Your assignment -
Look below. Copy each line that has "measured" in it.

***

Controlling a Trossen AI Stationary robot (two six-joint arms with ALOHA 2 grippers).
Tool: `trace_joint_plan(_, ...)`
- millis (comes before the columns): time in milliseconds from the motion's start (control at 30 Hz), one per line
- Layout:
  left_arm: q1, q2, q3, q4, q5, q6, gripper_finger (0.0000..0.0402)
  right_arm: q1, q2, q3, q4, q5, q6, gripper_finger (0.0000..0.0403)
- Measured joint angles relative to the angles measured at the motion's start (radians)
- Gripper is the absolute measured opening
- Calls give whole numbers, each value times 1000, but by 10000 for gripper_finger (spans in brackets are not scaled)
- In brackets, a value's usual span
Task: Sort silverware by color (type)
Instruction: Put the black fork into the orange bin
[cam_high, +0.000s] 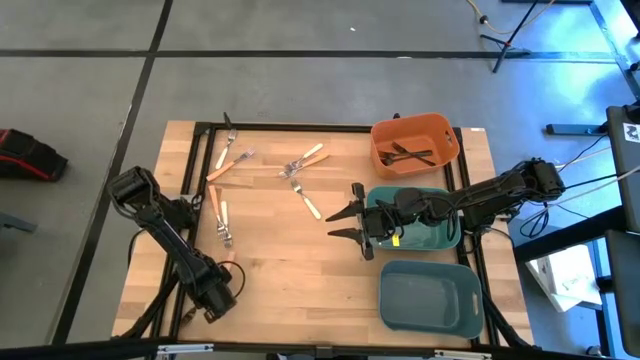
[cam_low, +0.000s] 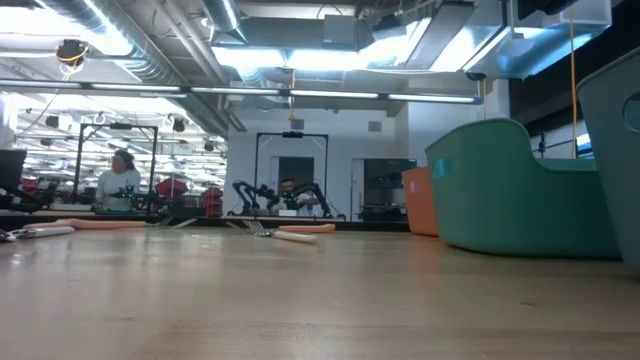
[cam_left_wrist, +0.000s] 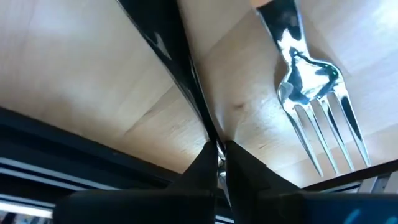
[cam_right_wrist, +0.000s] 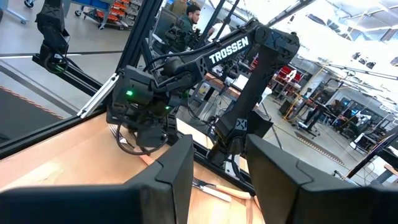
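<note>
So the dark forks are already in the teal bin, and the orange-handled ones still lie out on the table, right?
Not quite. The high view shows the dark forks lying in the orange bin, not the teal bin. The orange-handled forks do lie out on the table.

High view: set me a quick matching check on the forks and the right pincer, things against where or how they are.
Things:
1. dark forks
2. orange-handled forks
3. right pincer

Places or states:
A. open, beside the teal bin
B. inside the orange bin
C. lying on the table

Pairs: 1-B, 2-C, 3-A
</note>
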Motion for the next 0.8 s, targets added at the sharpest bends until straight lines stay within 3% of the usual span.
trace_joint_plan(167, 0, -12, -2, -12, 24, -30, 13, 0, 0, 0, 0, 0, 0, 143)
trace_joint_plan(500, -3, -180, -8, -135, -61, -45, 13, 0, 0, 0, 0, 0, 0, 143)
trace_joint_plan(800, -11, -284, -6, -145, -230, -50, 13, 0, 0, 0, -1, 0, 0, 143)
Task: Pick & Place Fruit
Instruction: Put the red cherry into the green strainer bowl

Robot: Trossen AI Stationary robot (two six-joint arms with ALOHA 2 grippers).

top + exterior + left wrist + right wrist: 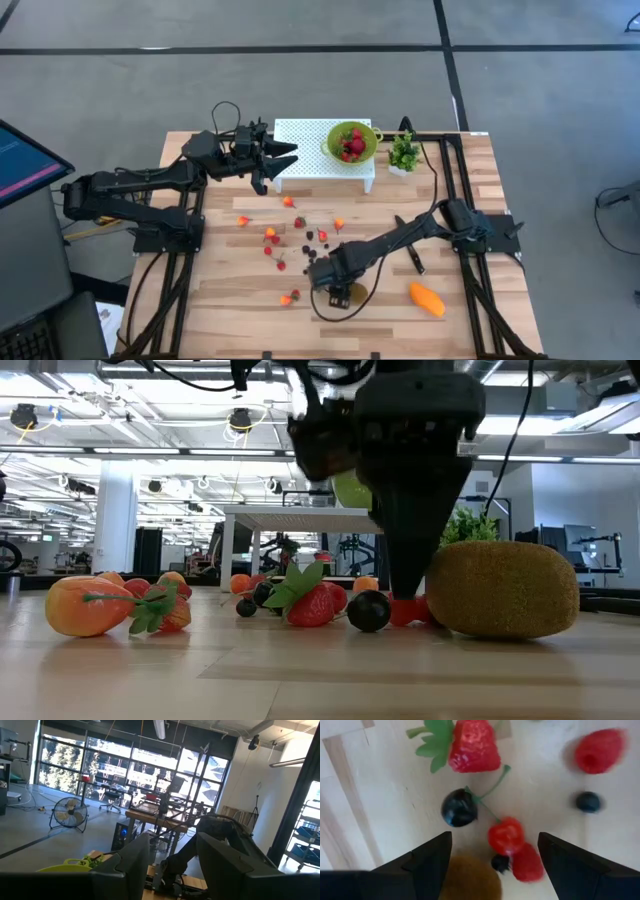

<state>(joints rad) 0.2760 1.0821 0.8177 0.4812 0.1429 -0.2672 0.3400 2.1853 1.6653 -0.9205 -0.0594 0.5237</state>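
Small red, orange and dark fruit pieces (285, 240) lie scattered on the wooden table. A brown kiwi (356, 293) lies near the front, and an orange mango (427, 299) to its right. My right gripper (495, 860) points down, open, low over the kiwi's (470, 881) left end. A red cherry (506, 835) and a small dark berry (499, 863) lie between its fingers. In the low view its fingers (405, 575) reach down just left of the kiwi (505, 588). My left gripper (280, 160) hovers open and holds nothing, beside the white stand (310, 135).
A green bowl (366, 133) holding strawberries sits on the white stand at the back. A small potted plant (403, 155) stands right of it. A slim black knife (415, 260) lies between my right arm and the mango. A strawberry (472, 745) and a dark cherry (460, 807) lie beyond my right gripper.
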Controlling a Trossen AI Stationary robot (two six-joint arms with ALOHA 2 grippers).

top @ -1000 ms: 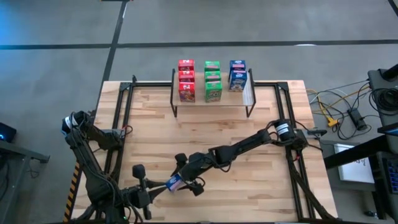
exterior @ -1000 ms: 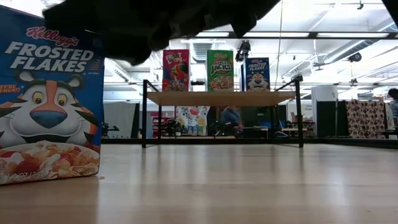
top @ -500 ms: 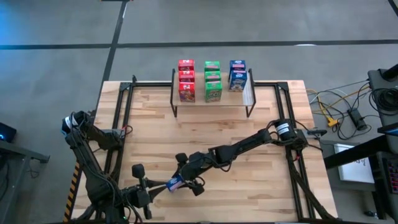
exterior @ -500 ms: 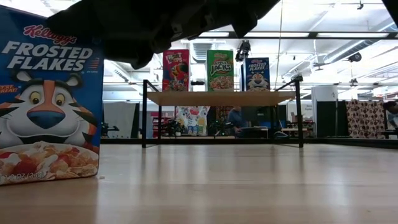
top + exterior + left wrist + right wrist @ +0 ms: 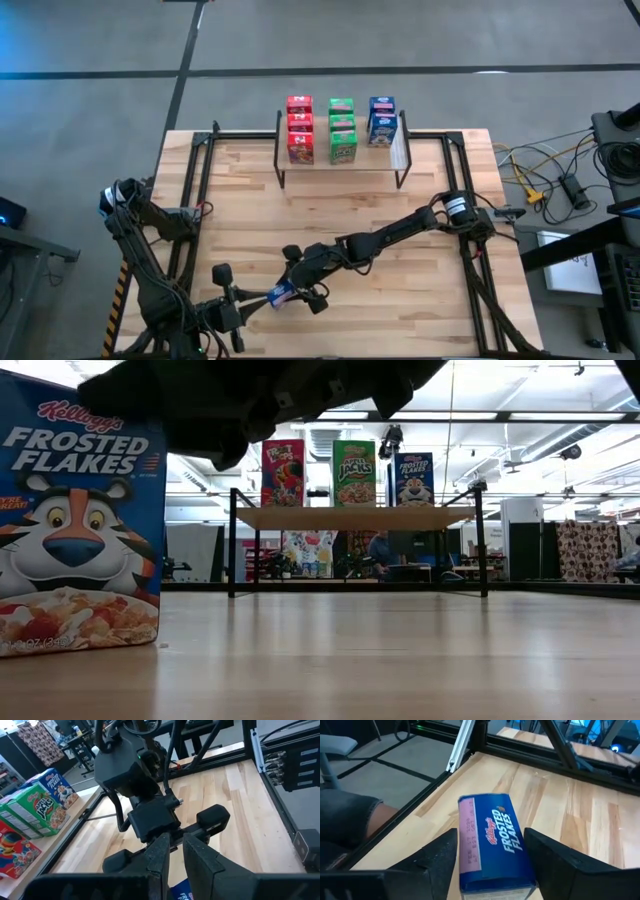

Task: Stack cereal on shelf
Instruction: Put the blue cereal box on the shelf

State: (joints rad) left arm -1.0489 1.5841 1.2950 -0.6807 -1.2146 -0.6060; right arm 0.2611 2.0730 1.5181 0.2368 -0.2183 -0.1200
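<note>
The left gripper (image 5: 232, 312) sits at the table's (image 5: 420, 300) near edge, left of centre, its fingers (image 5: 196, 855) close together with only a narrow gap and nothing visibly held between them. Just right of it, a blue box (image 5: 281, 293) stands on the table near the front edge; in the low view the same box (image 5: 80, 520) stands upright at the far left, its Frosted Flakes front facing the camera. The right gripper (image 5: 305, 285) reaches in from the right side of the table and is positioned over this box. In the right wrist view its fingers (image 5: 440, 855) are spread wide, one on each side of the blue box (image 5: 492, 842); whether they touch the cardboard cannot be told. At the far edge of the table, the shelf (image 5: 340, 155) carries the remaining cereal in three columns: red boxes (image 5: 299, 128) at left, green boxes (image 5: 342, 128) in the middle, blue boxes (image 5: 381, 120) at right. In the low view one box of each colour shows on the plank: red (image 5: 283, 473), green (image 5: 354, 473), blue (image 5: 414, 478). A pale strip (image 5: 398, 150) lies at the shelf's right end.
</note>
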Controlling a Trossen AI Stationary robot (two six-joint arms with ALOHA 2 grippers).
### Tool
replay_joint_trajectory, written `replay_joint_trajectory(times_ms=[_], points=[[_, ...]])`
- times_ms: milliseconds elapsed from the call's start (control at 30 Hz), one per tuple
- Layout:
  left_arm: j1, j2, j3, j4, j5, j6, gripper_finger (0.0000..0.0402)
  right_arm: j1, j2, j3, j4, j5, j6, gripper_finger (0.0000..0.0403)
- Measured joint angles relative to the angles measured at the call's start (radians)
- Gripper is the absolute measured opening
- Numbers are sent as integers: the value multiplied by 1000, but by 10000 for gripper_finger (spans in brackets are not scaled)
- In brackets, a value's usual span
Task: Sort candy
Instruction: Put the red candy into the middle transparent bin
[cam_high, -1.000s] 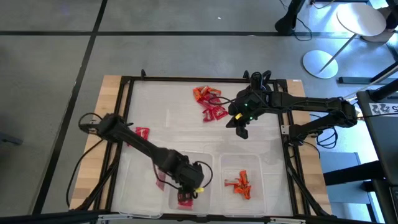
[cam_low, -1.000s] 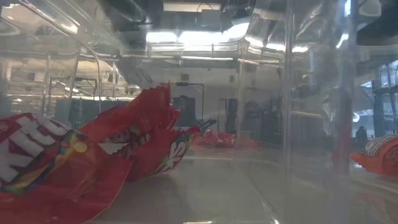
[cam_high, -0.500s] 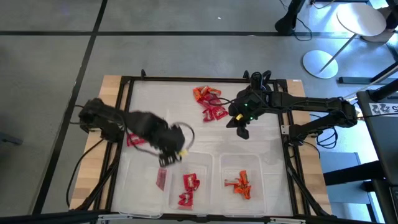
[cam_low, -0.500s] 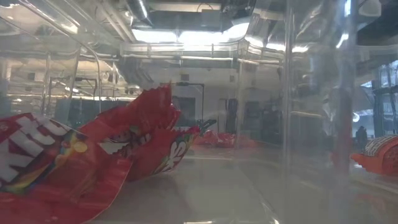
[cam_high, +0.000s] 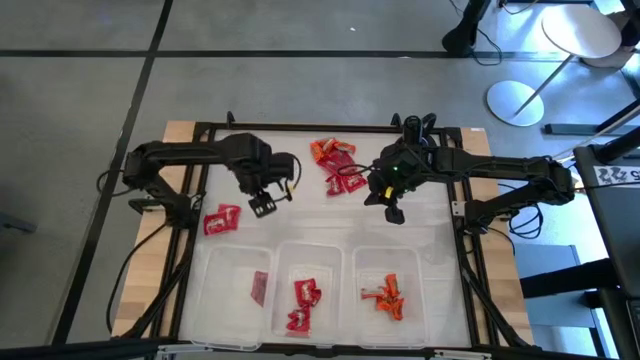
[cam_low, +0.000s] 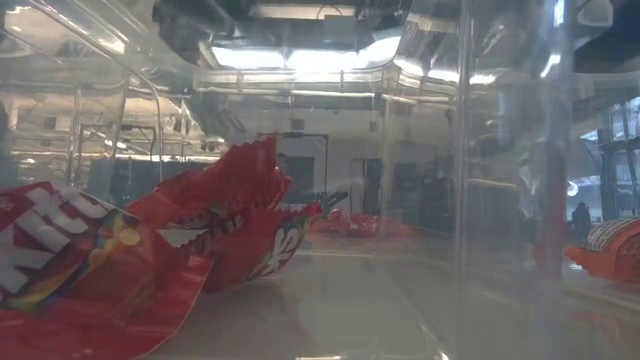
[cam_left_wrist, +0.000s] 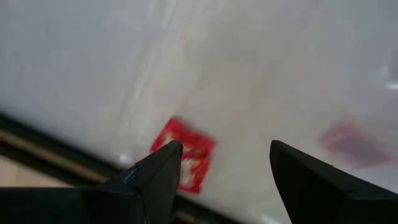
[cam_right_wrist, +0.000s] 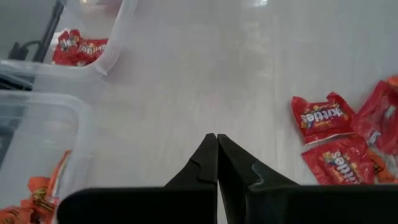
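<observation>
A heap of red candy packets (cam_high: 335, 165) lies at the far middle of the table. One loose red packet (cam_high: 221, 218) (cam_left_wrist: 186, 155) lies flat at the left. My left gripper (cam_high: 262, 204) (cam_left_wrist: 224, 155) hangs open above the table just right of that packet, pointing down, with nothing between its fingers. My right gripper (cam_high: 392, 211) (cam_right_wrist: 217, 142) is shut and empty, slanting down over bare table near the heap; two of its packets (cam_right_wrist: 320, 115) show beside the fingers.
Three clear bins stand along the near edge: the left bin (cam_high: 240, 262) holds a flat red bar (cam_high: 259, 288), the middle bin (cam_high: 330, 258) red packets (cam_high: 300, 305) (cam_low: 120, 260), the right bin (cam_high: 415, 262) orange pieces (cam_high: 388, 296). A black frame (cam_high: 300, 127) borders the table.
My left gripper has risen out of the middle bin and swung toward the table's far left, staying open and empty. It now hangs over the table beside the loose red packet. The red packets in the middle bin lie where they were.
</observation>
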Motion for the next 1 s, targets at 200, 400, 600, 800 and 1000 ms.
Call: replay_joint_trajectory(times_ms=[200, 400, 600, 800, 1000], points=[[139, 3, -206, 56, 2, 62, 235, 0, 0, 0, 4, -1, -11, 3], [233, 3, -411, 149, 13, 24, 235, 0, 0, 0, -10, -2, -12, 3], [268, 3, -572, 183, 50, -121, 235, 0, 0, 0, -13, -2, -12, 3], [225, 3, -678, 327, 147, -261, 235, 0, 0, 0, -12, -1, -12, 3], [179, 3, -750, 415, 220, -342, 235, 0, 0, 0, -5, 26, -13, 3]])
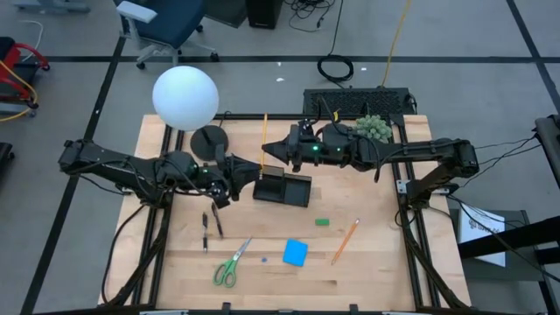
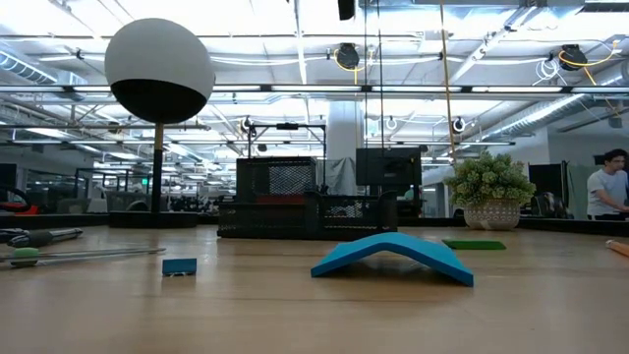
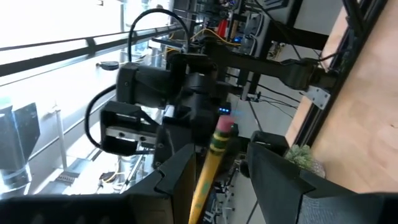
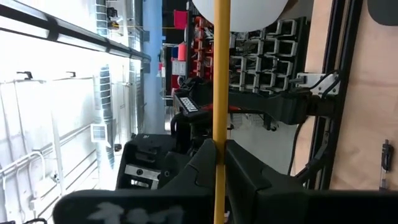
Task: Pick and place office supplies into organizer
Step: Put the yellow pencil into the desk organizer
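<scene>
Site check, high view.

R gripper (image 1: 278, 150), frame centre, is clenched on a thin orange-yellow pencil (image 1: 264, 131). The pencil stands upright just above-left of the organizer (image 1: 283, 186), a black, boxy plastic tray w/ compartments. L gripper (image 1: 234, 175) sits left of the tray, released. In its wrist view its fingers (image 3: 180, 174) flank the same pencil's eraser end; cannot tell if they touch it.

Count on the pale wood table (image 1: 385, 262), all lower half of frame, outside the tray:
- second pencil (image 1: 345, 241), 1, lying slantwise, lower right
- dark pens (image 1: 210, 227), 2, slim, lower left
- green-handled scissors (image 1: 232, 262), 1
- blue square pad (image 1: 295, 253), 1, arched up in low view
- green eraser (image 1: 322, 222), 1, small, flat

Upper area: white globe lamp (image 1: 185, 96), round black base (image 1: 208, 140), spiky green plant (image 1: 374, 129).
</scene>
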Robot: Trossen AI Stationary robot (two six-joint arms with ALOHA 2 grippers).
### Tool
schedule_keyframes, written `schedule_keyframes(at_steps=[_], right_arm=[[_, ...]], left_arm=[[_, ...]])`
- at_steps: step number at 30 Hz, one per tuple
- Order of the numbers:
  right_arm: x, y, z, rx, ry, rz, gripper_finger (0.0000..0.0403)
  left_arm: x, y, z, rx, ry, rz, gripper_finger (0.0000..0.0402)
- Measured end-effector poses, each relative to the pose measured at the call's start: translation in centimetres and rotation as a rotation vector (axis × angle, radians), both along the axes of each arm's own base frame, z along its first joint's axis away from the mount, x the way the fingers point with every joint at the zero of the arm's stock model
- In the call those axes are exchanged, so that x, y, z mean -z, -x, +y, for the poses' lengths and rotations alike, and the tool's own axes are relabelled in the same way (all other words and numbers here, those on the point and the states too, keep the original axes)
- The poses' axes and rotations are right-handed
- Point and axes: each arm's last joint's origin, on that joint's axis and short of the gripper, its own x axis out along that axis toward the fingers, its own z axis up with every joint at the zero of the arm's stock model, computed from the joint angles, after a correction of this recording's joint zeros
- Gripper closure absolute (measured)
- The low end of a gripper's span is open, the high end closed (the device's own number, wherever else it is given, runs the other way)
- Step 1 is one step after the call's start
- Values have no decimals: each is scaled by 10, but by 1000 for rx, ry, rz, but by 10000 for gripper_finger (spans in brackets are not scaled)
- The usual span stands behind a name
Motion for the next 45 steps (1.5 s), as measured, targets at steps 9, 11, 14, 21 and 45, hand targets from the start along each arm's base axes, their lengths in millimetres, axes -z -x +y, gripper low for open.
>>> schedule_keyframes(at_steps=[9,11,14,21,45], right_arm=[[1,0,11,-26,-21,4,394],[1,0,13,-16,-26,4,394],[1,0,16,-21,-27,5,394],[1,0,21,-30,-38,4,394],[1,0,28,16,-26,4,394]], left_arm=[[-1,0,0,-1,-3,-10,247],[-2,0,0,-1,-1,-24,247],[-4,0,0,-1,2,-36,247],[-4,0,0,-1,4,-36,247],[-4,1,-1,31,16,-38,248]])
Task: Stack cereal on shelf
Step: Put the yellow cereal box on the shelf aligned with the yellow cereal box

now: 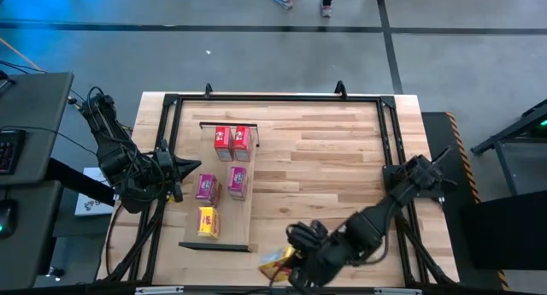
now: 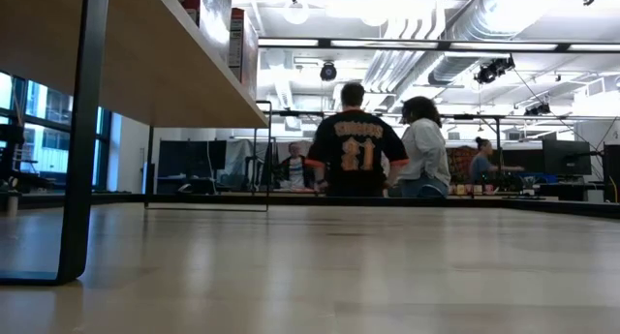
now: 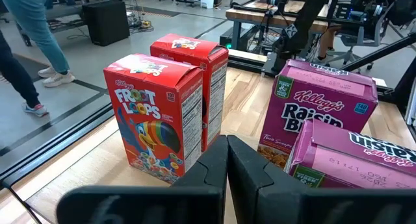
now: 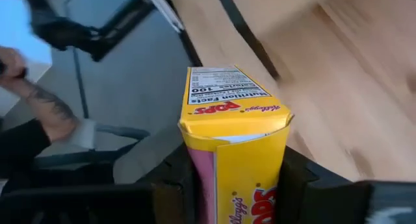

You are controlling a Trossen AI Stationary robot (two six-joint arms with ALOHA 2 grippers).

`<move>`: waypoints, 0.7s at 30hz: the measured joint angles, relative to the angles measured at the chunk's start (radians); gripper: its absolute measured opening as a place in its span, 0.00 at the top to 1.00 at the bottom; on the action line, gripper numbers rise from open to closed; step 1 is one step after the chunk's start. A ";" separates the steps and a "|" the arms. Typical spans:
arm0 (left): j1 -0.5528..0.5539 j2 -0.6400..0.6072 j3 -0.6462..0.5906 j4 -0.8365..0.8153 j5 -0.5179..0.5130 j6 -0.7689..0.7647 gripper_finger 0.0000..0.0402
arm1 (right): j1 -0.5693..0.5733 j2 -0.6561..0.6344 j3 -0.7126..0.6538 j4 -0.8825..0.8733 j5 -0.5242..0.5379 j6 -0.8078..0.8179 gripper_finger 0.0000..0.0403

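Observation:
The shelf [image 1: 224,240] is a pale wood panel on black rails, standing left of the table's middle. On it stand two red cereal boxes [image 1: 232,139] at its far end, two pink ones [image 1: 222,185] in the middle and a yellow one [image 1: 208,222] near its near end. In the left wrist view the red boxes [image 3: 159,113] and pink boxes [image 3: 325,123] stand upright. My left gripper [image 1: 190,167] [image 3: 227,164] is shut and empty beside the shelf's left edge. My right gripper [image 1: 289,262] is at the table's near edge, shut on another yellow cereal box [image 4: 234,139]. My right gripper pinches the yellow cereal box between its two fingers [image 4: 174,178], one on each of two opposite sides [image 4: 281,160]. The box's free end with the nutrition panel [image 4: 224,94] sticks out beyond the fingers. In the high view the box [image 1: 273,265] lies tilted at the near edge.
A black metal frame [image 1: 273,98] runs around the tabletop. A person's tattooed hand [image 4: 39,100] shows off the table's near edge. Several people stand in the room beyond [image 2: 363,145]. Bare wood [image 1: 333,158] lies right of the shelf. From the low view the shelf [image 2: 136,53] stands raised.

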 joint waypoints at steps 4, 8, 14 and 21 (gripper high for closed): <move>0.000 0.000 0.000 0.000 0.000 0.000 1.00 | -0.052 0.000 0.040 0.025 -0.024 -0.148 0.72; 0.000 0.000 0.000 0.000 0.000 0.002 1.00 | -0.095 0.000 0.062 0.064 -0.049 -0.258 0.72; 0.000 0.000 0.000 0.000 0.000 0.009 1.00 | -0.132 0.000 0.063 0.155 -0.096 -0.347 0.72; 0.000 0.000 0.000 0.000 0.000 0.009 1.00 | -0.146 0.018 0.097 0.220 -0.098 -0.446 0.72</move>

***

Exercise output -
- Measured joint angles relative to the angles measured at the motion's start (radians)
- Gripper is the absolute measured opening
- Measured joint angles relative to the angles measured at the call's start (radians)
- Gripper is the absolute measured opening
- Measured end-effector poses, each relative to the pose measured at the call's start: translation in centimetres and rotation as a rotation vector (axis × angle, radians), both along the axes of each arm's own base frame, z along its first joint's axis away from the mount, x the way the fingers point with every joint at the zero of the arm's stock model
- Gripper closure absolute (measured)
Motion for the next 45 steps (1.5 s), as measured, targets at steps 9, 11, 14, 21 and 45, hand targets from the start along each arm's base axes, their lengths in millimetres, axes -z -x +y, gripper low for open.
`<move>`: waypoints, 0.7s at 30hz: the measured joint angles, relative to the angles measured at the chunk's start (radians); gripper: its absolute measured opening as a place in its span, 0.00 at the top to 1.00 at the bottom; on the action line, gripper numbers rise from open to closed; step 1 is one step after the chunk's start. A ";" separates the steps and a "|" the arms. Typical spans:

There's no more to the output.